What the task requires » Show the lines of the material that contain the word "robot".

========================

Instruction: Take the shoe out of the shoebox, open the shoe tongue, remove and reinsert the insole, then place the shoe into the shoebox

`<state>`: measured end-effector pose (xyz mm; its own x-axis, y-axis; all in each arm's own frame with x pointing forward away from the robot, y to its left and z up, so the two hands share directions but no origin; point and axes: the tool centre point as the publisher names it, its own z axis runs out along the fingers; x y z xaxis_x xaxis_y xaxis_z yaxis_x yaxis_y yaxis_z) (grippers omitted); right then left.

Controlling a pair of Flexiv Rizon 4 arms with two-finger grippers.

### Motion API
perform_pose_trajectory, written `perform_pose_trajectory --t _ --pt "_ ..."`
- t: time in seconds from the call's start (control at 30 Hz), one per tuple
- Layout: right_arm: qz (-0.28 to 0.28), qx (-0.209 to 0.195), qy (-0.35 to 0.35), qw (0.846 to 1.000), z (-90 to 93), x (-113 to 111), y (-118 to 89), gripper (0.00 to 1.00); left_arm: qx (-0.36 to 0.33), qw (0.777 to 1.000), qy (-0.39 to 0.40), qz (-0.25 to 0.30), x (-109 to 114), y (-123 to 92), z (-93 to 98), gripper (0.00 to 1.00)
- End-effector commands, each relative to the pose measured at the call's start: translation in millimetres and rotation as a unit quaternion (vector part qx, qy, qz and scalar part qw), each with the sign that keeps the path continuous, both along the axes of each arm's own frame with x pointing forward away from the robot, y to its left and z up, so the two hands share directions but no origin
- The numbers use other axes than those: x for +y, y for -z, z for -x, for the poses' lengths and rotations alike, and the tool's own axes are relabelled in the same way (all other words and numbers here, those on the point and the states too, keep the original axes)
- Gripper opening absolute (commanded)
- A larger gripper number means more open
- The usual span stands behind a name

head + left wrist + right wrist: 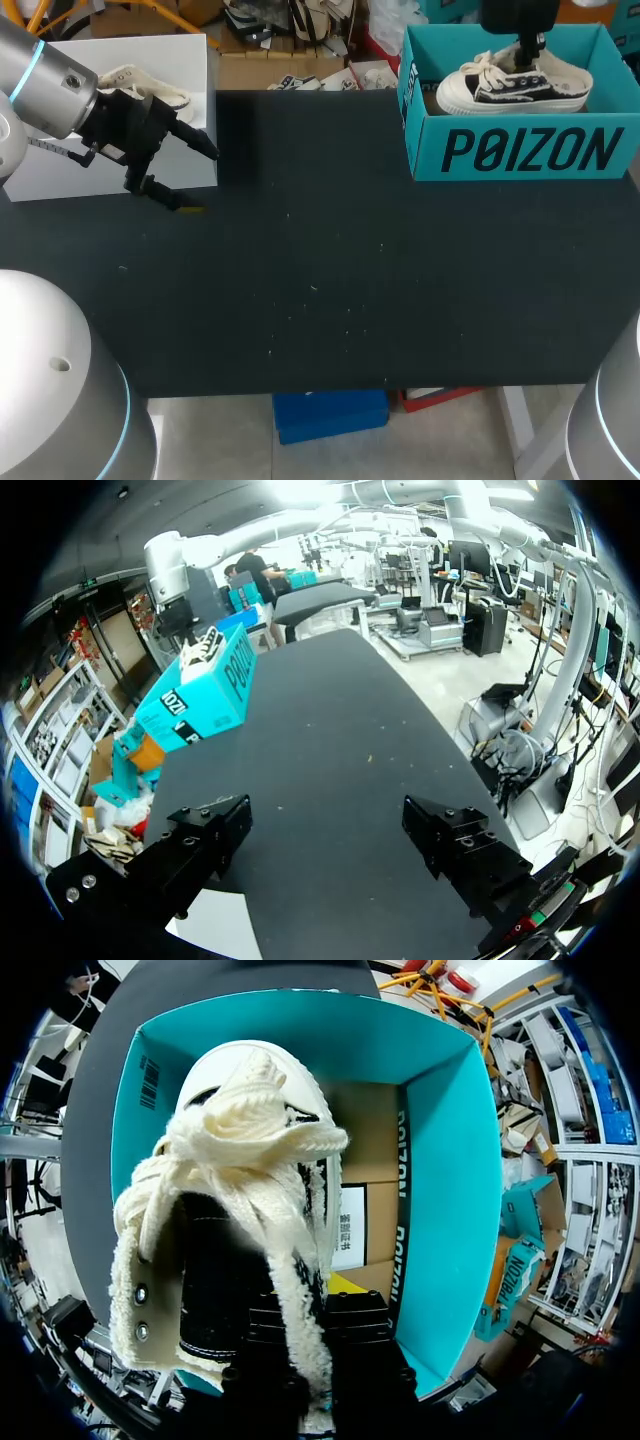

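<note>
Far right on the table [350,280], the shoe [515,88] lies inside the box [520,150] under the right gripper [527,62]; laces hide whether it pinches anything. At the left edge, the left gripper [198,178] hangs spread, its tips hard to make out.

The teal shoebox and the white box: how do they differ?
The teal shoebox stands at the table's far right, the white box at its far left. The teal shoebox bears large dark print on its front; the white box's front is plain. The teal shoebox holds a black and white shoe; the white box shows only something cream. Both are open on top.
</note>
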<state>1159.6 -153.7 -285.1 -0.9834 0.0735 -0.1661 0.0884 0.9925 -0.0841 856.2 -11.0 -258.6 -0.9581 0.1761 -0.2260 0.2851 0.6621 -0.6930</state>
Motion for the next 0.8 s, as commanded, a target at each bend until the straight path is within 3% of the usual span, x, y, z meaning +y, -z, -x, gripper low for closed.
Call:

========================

Your solution »
`<state>`: measured end-effector pose (xyz mm; its own x-axis, y-axis; all in each arm's own frame with x pointing forward away from the robot, y to its left and z up, so the two hands share directions but no origin; point and axes: the tool centre point as the publisher names it, its own z axis runs out along the fingers; x y z xaxis_x xaxis_y xaxis_z yaxis_x yaxis_y yaxis_z) (grippers omitted); right then left.
- End-effector commands, each relative to the pose measured at the call's start: translation in millimetres and rotation as a unit quaternion (vector part qx, qy, qz and scalar part qw), each with the sign that keeps the path continuous, both along the axes of each arm's own frame with x pointing forward away from the robot, y to its left and z up, so the two hands share directions but no origin

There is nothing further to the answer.